Shannon M. Morse has many roles SLU Law, but her main focus is to help ignite a passion for social justice among young attorneys. She teaches a course called “Leadership and Education Based Advocacy: Youth In Government,” in which law school students help St. Louis high school students in develop their mock trial skills.

What are some of your proudest career accomplishments? First, I would say being hired at Legal Services to represent homeless people in St. Louis. This was the culmination of everything that I worked for throughout my life, I was able to take my passion for social justice and turn it into a career that truly made a difference in other people’s lives.

Second, being selected to serve as an assistant dean at SLU LAW. In this position I get to help cultivate students’ passion for social justice. It is a privilege to work hand-in-hand with students to put on programming, events, and volunteer projects, and to shape the next class of attorneys from SLU LAW.

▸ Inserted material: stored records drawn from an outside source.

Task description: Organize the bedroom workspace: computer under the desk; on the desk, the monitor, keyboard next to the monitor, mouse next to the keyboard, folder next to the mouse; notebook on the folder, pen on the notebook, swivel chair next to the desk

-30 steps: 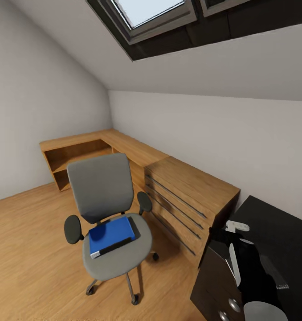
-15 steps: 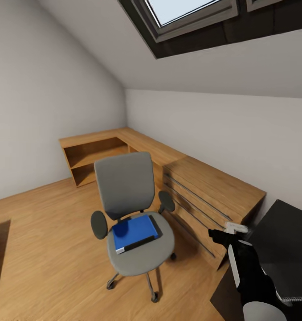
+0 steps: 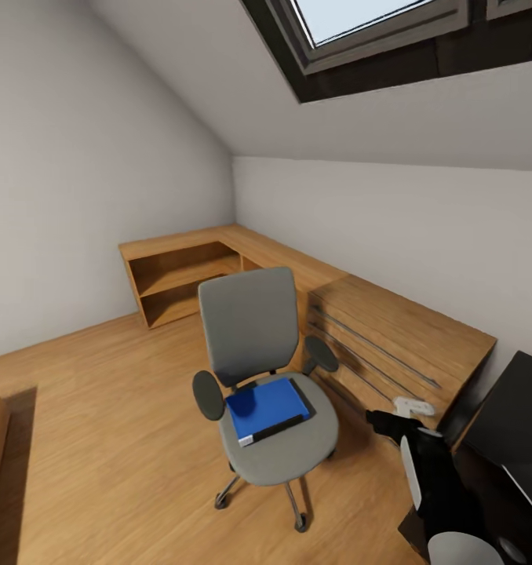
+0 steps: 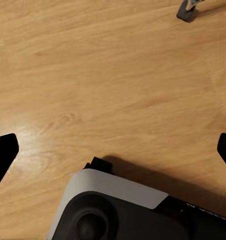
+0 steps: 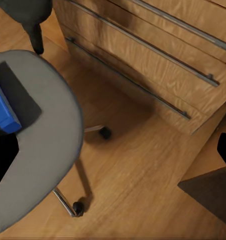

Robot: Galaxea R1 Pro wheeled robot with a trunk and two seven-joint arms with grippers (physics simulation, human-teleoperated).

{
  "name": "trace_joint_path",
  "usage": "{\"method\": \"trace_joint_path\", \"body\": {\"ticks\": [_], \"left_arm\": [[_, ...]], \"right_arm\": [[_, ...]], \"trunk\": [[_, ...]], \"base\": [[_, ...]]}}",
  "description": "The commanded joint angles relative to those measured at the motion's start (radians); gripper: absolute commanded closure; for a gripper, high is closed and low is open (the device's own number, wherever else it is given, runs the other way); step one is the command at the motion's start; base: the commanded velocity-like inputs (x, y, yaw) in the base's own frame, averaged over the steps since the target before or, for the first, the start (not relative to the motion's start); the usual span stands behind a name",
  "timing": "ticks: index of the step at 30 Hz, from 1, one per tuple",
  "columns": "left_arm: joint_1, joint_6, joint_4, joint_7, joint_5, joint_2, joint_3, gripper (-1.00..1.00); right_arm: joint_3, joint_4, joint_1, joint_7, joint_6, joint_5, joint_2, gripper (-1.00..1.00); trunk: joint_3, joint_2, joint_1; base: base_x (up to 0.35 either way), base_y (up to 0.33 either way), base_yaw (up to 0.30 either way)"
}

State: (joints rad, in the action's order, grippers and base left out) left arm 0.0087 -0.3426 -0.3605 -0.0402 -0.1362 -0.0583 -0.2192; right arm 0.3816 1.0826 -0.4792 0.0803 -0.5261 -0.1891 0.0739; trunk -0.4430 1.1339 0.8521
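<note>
The step in hand looks like fetching the folder [image 3: 267, 406]: it lies flat on the seat of the swivel chair [image 3: 260, 377], a bright blue rectangle toward the front of the cushion. The chair stands on the wooden floor [image 3: 101, 439] just beside a low oak chest [image 3: 391, 345] with long bar handles. The black bench [image 3: 517, 408] shows at the far right edge, near the chair but apart from it.

The right tool [image 5: 113, 165] hangs over the floor between chair seat and chest, its dark fingertips [image 5: 3, 160] spread wide with nothing between them. The left tool [image 4: 113, 150] points down at bare floor, likewise spread and empty.

The next move probably calls for bringing the right arm over the seat and down onto the folder's near edge; how much lip the folder offers is hard to judge from here.

The room is an attic bedroom with a sloped white ceiling, a skylight [image 3: 376, 23] and an open oak shelf unit [image 3: 180, 282] in the corner.
</note>
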Motion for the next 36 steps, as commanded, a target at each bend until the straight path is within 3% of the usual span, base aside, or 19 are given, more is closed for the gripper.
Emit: {"method": "trace_joint_path", "body": {"ticks": [1,36], "left_arm": [[0.0,-0.001,-0.002,-0.001,-0.009,0.0,0.003,-1.0],[0.0,-0.001,-0.003,-0.003,-0.009,0.001,0.003,-1.0]], "right_arm": [[0.004,-0.001,-0.001,0.008,0.001,-0.01,0.001,-1.0],[-0.001,-0.026,-0.001,0.006,0.033,-0.001,0.025,-1.0]], "trunk": [[-0.001,0.001,0.0],[0.007,0.001,0.0]], "base": [[0.0,0.25,0.0],[0.0,0.03,0.004]]}}
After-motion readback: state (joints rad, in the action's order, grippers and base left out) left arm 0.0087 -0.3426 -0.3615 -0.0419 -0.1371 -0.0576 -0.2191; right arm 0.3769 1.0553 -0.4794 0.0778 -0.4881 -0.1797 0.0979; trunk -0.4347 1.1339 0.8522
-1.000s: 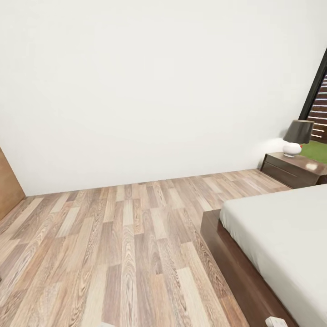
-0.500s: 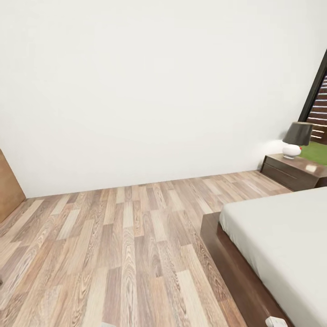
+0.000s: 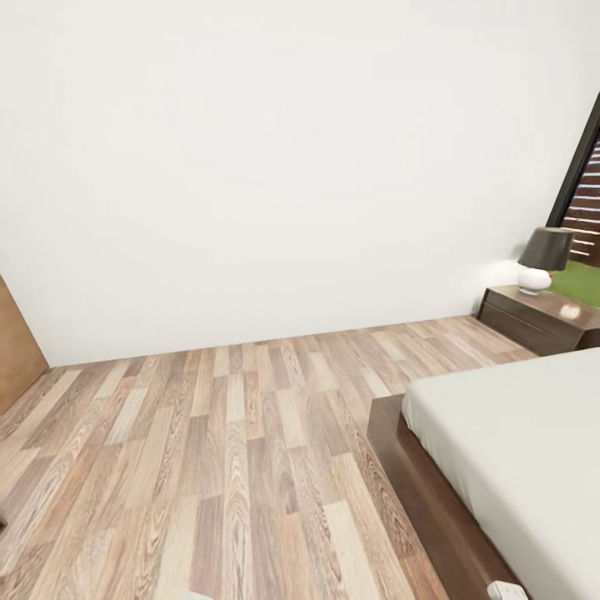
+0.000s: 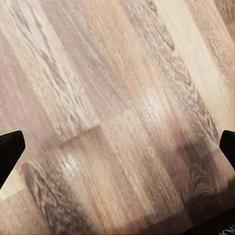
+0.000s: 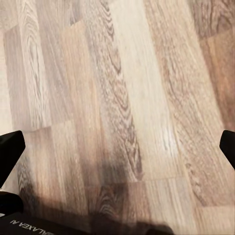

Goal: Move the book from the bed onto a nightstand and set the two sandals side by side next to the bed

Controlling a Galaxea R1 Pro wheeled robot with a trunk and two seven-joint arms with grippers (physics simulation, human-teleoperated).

Lastly, I am really honored to have been chosen for The Kathy W. Humphrey Award for Diversity, which recognizes individuals who have made great efforts to promote diversity at Saint Louis University. This was a great accomplishment to me, not because it was an award, but because it was selected by students. It really touched my heart that the students saw me as an individual that honors diversity, because it is one of the things I value the most about my job.

 

What inspired you to get involved in the justice system? From a very young age, I have been inspired by all of the women role models in my life to focus my career on public service, which to me means working towards social justice. The justice system is one of the most powerful tools in our society to obtain social justice, and the women I have encountered throughout my life, from my mother, to my supervisors, to my colleagues, have all showed me what it means to live your life for others in this pursuit. Serving others is a part of who I am, and I could not imagine a career doing anything else.

 

What has been your favorite part of the job? Students! Helping students is at the center of my career. It is really a privilege to get to work with all of the students and to help cultivate their passions and leadership capabilities. Every day presents a new challenge or triumph, but the thing that remains constant about working in higher education is that you will always have a new group of students to inspire you and motivate you to do better for them and for the legal community. Being able to form meaningful relationships with all types of students from various backgrounds, and to help them along their journey through law school, is extremely rewarding.

 

What is something that would surprise people about you? I pretty much “wear my heart on my sleeve,” so there is not a lot that people do not know about me, but  people may find it surprising that I was born in Saudi Arabia and since then I have visited over 25 countries all over the world, but I have never been to Canada (and I really want to go!).

 

What is the best advice you’ve ever given or received? The Golden Rule is the best advice there is: Treat others how you would like to be treated.  We really did learn everything we need to know in kindergarten. No matter what a person believes in, where a person comes from, what a person looks like, or how a person grows up, we all deserve love and respect. If all people lived by this rule, the world would be a better place.

 

When you were growing up, what did you want to be? I loved the ocean, and my mother and grandmother were constantly talking politics, so when I was very young, I wanted to be a marine biologist and a U.S. senator. I learned quickly that both are very different jobs than what a grade-school-aged kid thinks. Although I still think I could be happy doing both of those careers, I have found a very happy home in legal higher education.